When Conversation Goes Wrong
Ever been in a conversation where the conversation goes wrong? I have, and often. There is a certain someone I know who talks way too much- and not in a good way.

I’ve been party to three, four hour long talks, with good friends; good thought provoking talks where the topics flowed from one idea to the next and sometime later end up back again at the beginning.
This isn’t one of those times.
No. This person would be a clip on a reality TV show entitled “When Conversations Go Wrong” and it would showcase people caught in the act of committing conversation murder– figuratively killing the other person with bad communication skills. Spoiler Alert – this person is my brother.
This episode would go as follows:
Cue up dramatic intro music
A smartly dressed man enters room, proceeds to engage the person present in conversation by asking how their day went. After pretending to listen to what was said, their reply the equivalent of “that’s nice”, at which point they begin their hour long monologue about their day– to include the details of every meal, their work, and any other thoughts or ideas that they had that happen to be of no relatable relevance to the audience. Basically the most boring lecture ever!
Unfortunately, the usual social cues to signal polite disinterest do not register: lack of eye contact, no responses aside from grunts or monosyllabic words. Nothing triggers. I will engage fully in another activity such as flipping through a magazine, surfing channels, watching TV, texting, reading articles on the internet– ANYTHING– in the hopes that he will get a clue that he has LOST me, and he should stop talking.

I have resorted outright rude behavior. I have LEFT the room while he is talking and even that doesn’t register. I can still hear him talking from the other room. Not being physically present stops him.
I have tried running out his verbal clock by telling him to continue talking and “I can still hear you” and may even have started talking to another person in another room, had that side conversation, and then returned.
Would it help if I made a sign I could flip up like you see in the movies used at auctions, except instead of having a number, my sign would have to say something effective like– “get to the point” or “conversation foul” or “you’re losing me”? Something like that?
Perhaps I could use the Wrap It Up machine from Dave Chappelle, if it was a real thing.

It’s not that I can’t follow along with what he says, but he’ll make his point then reiterate twelve different ways, not saying anything new, just expressing the same idea again and again using different words or examples. I get it already! Enough!

I’ll admit, I can be guilty of beating a dead horse into the ground, I could complain ad nauseam about mr horrible until I’m blue in the face. However, there is not one person on this planet whose time I would waste by doing so without offering to pay them. Unless they offered to do so for free.
My brother? He doesn’t seem to care that he is being rude by talking during TV shows. He’s actually asked that the show be paused so he can finish saying his piece. Time and place, man! This isn’t it!!
Today I made a tactical error today of directing a comment about something I read his way and it unfortunately reminded him of some idea he had, completely unrelated, that he couldn’t wait to talk my ears off about despite the fact that until that moment I had been actively engaged in reading. Fuck my life.

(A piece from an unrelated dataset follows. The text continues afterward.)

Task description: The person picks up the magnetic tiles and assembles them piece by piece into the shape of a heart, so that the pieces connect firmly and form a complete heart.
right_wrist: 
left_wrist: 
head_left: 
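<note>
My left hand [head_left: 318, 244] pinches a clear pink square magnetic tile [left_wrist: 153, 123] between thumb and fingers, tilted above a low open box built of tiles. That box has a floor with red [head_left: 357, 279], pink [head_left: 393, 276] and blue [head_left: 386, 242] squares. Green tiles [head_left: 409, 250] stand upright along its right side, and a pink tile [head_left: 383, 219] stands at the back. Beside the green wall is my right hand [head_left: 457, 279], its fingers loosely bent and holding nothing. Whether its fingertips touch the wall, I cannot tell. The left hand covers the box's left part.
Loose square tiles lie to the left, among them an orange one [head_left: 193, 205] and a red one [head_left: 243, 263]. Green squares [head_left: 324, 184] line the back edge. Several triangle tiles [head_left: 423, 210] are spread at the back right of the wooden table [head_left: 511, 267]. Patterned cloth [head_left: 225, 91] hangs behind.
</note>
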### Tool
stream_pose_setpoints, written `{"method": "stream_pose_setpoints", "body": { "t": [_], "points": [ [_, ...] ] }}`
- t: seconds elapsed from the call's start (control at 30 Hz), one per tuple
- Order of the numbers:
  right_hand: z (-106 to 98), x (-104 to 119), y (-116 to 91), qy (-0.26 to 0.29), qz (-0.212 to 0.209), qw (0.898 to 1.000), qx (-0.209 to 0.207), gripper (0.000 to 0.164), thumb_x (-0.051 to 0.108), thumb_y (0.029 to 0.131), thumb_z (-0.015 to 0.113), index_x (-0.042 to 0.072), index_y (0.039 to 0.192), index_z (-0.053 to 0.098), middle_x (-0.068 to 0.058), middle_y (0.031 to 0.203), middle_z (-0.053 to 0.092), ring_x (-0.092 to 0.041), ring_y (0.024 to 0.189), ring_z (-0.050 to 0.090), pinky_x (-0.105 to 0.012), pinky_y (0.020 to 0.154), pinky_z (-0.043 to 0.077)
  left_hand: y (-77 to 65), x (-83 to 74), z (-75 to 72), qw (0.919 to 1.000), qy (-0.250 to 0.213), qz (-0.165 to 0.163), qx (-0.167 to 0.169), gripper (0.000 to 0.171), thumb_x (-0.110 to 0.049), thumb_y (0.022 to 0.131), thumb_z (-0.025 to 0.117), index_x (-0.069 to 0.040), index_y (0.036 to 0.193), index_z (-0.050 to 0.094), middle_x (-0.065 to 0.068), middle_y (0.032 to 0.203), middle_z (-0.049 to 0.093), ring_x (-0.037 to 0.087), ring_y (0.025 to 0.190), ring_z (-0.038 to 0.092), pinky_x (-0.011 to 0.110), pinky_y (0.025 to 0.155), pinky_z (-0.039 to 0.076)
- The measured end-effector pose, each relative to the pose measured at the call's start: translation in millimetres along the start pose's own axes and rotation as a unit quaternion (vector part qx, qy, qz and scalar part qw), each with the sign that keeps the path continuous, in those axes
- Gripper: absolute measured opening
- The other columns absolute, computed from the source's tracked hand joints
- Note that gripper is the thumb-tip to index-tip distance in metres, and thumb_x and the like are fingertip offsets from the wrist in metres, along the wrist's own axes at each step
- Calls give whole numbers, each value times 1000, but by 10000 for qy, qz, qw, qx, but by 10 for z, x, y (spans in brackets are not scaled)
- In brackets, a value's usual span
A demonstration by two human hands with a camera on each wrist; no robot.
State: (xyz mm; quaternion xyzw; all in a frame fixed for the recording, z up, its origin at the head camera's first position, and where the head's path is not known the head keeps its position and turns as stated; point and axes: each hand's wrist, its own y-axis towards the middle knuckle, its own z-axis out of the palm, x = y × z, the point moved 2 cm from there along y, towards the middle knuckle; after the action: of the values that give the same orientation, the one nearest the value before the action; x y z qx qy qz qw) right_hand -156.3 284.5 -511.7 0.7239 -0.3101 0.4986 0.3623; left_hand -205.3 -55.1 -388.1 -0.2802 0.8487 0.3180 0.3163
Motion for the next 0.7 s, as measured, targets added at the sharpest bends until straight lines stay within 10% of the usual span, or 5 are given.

It’s not enough to just mention an idea, shoot around a few concepts and then leave it at that…. no. It has to go full fledged into production and algorithms and the specifics of making the business model happen, the act of telling me about his idea becomes long winded monologue where I sit bored because the idea has long ceased to be an interesting topic for me and now I am just waiting for an opportunity to steer the conversation to a new topic, or to cease it altogether. Preferably the latter. After about thirty minutes, and no end in sight, I say “OK” and turn on a TV, since the silent act of my reading is not enough to get him to stop talking.
I am comfortable with silence. I am not one of those people who feel the need to fill the quietude when in the presence of other people with noise, unless my point is to make noise on purpose to elicit a reaction. Frankly, I don’t assume everyone has something worthwhile to share with me and vice versa. Sometimes, after being in a dead end toxic relationship you become attuned to know when it’s worth the effort of sharing information in conversation, and when its just better not engaging in any form of verbal exchange. It seems, at least, I did.
He doesn’t pass my Mia Wallace test. Remember that scene in the movie Pulp Fiction where Mia Wallace and Vincent Vega are sitting in the diner car and she brings up the “uncomfortable silence”? No? Watch this clip to freshen your memory:
So the person I know, that can’t seem to quit yakking about bullshit and just enjoy the silence (a la Depeche Mode), who fails my Mia Wallace test miserably happens to be my brother. It doesn’t help that he has admitted with needing to fill gaps in conversation with words, that he feels awkward not saying something. So basically, his strategy has morphed into not being able to actually have a conversation like a normal person.
Sometimes I wonder if it’s insufferable conceit, his personal belief that what he has to say is paramount and should command all the attention? Or it a general obtuseness, blithe ignorance about how his actions/words are received by others?
I used to say he’d make an excellent professor, he certainly thinks he is the smartest person alive, his opinion is infallible and he can talk for hours not seeming to care or notice that nobody is actively listening.
I wish I could figure out how to help him not be a sociopathic conversation killer, because I’m sure he’s one or two syllables away from being convicted for his verbal crimes.